SUPPLIED DATA =>
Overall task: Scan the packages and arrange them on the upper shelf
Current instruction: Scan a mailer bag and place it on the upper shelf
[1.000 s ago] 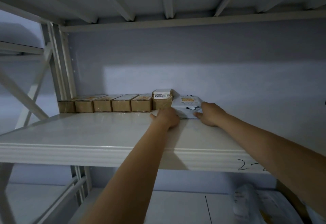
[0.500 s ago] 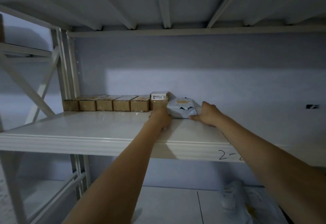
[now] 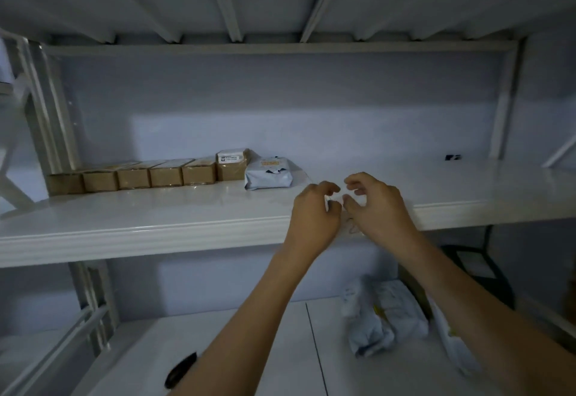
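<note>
Fingers [image 3: 335, 188] of both hands loosely curled, empty.

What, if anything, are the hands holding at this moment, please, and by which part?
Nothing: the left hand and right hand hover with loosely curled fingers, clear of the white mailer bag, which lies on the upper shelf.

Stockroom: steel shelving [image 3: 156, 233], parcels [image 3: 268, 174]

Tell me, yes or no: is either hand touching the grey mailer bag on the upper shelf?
No. The grey mailer bag lies alone beside the boxes, while the left hand and right hand hang apart from it, empty.
</note>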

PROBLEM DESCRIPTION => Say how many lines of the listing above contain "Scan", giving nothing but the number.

WRITTEN ANSWER => 2